## Directions for this task
Your answer must be the full listing below, repeated exactly.
[[ Data extract open ]]
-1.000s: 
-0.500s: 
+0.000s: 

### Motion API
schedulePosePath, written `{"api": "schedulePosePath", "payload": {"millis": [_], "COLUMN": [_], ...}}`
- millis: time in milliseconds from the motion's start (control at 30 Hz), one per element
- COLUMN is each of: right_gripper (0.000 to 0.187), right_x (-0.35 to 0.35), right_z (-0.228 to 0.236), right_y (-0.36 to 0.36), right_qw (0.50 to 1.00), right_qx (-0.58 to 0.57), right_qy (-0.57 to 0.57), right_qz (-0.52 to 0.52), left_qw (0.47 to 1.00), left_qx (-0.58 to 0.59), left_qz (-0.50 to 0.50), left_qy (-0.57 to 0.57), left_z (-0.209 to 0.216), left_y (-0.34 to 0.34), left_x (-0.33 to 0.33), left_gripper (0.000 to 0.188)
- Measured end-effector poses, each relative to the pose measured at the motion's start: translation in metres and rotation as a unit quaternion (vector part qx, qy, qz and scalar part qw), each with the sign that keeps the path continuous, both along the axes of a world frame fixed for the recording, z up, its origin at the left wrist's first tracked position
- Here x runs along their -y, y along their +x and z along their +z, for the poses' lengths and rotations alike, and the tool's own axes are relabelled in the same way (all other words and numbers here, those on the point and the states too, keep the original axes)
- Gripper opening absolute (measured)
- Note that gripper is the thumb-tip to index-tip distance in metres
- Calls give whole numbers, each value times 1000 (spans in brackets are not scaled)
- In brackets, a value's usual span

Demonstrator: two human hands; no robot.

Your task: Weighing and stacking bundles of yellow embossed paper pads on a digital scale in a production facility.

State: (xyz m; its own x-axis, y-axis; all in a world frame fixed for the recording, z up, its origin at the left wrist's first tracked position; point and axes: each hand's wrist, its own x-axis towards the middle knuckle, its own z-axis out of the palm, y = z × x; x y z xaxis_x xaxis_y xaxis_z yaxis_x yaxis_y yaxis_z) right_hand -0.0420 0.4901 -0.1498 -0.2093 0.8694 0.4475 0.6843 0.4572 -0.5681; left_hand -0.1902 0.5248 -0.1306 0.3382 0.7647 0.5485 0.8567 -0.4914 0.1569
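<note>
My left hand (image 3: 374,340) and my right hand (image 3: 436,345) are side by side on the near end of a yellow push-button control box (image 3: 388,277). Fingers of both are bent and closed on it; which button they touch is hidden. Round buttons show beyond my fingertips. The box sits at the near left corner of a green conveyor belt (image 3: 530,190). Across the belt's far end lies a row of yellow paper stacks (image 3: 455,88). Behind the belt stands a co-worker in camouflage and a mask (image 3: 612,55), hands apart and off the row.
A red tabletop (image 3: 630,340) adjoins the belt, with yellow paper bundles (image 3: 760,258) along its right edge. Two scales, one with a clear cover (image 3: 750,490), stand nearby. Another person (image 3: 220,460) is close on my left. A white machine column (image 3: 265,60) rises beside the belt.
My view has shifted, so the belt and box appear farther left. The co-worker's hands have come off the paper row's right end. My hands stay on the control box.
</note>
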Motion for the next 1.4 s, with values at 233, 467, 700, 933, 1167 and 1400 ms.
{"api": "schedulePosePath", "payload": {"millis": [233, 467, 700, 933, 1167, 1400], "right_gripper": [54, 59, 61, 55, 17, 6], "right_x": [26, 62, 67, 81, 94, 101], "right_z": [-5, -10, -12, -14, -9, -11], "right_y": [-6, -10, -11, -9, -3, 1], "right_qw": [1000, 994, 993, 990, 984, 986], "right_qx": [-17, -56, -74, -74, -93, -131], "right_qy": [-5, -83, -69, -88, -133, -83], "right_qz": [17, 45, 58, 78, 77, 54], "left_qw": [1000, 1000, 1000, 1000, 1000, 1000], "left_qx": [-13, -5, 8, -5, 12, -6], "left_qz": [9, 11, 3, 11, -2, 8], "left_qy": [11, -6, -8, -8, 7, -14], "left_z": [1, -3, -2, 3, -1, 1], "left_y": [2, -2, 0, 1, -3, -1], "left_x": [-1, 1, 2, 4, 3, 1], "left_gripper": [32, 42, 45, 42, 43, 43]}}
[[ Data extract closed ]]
## Written answer
-1.000s: 
-0.500s: 
+0.000s: 

### Motion API
schedulePosePath, written `{"api": "schedulePosePath", "payload": {"millis": [_], "COLUMN": [_], ...}}`
- millis: time in milliseconds from the motion's start (control at 30 Hz), one per element
- COLUMN is each of: right_gripper (0.000 to 0.187), right_x (-0.35 to 0.35), right_z (-0.228 to 0.236), right_y (-0.36 to 0.36), right_qw (0.50 to 1.00), right_qx (-0.58 to 0.57), right_qy (-0.57 to 0.57), right_qz (-0.52 to 0.52), left_qw (0.47 to 1.00), left_qx (-0.58 to 0.59), left_qz (-0.50 to 0.50), left_qy (-0.57 to 0.57), left_z (-0.209 to 0.216), left_y (-0.34 to 0.34), left_x (-0.33 to 0.33), left_gripper (0.000 to 0.188)
- Measured end-effector poses, each relative to the pose measured at the motion's start: translation in metres and rotation as a unit quaternion (vector part qx, qy, qz and scalar part qw), each with the sign that keeps the path continuous, both along the axes of a world frame fixed for the recording, z up, its origin at the left wrist's first tracked position
- Here x runs along their -y, y along their +x and z along their +z, for the poses' lengths and rotations alike, and the tool's own axes are relabelled in the same way (all other words and numbers here, those on the point and the states too, keep the original axes)
- Gripper opening absolute (measured)
- Note that gripper is the thumb-tip to index-tip distance in metres
- Calls give whole numbers, each value times 1000 (spans in brackets are not scaled)
- In brackets, a value's usual span

Demonstrator: two human hands; no robot.

Your task: Weighing and stacking bundles of yellow embossed paper pads on a digital scale in a production facility.

State: (xyz m; its own x-axis, y-axis; all in a world frame fixed for the recording, z up, its origin at the left wrist's first tracked position; point and axes: each hand's wrist, its own x-axis towards the middle knuckle, its own z-axis out of the palm, y = z × x; x y z xaxis_x xaxis_y xaxis_z yaxis_x yaxis_y yaxis_z) right_hand -0.0420 0.4901 -0.1498 -0.2093 0.8694 0.4475 0.6843 0.4572 -0.5681; left_hand -0.1902 0.5248 -0.1306 0.3382 0.7647 0.5485 0.8567 -0.4914 0.1569
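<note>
My left hand (image 3: 374,340) and my right hand (image 3: 436,345) are side by side on the near end of a yellow push-button control box (image 3: 388,277). Fingers of both are bent and closed on it; which button they touch is hidden. Round buttons show beyond my fingertips. The box sits at the near left corner of a green conveyor belt (image 3: 530,190). Across the belt's far end lies a row of yellow paper stacks (image 3: 455,88). Behind the belt stands a co-worker in camouflage and a mask (image 3: 612,55), hands apart and off the row.
A red tabletop (image 3: 630,340) adjoins the belt, with yellow paper bundles (image 3: 760,258) along its right edge. Two scales, one with a clear cover (image 3: 750,490), stand nearby. Another person (image 3: 220,460) is close on my left. A white machine column (image 3: 265,60) rises beside the belt.
My view has shifted, so the belt and box appear farther left. The co-worker's hands have come off the paper row's right end. My hands stay on the control box.
</note>
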Motion for the next 1.4 s, with values at 233, 467, 700, 933, 1167 and 1400 ms.
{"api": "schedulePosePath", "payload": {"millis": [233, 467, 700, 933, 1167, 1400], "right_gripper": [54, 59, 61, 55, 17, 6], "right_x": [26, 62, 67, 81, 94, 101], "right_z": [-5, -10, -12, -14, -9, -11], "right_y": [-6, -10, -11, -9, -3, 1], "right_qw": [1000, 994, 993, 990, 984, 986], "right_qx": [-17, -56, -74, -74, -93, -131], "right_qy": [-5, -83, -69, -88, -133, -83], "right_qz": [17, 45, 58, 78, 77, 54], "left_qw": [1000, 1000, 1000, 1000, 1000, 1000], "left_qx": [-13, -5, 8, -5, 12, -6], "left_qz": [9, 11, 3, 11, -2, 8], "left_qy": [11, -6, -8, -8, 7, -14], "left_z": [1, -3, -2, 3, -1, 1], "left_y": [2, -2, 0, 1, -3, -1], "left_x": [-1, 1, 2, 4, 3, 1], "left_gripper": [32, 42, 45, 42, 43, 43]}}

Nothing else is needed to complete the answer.